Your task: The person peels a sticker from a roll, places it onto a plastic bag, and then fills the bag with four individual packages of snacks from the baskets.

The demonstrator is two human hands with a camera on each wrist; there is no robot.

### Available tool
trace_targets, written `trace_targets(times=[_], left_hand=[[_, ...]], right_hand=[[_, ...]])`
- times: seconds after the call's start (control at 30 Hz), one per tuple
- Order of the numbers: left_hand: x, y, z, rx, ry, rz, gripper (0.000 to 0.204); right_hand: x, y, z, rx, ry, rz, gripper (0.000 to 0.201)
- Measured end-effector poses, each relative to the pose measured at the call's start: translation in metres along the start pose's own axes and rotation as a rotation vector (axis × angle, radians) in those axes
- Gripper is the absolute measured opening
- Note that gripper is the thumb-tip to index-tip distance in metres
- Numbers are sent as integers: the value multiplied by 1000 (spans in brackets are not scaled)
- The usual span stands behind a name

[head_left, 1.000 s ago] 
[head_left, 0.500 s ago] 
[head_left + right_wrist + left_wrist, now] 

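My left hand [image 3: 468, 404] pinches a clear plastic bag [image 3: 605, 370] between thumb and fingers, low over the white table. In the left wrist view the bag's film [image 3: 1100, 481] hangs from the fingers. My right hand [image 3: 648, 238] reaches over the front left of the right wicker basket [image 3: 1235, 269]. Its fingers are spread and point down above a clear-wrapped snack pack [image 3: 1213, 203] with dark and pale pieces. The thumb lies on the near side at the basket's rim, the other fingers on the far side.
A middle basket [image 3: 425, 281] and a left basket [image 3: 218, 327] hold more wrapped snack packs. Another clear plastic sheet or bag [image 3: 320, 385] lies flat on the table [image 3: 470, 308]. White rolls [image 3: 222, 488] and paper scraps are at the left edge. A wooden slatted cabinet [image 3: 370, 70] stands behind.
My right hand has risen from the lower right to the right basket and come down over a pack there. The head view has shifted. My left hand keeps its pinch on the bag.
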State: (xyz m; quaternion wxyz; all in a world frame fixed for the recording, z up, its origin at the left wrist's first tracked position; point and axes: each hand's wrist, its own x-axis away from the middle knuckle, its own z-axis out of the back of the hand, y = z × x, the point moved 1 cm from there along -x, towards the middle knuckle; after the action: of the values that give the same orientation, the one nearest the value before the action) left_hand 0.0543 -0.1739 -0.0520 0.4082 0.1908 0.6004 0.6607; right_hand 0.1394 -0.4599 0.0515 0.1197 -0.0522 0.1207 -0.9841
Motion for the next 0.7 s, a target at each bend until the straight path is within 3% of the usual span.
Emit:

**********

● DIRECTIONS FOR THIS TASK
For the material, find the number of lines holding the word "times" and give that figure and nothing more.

● WRITTEN SOLUTION
2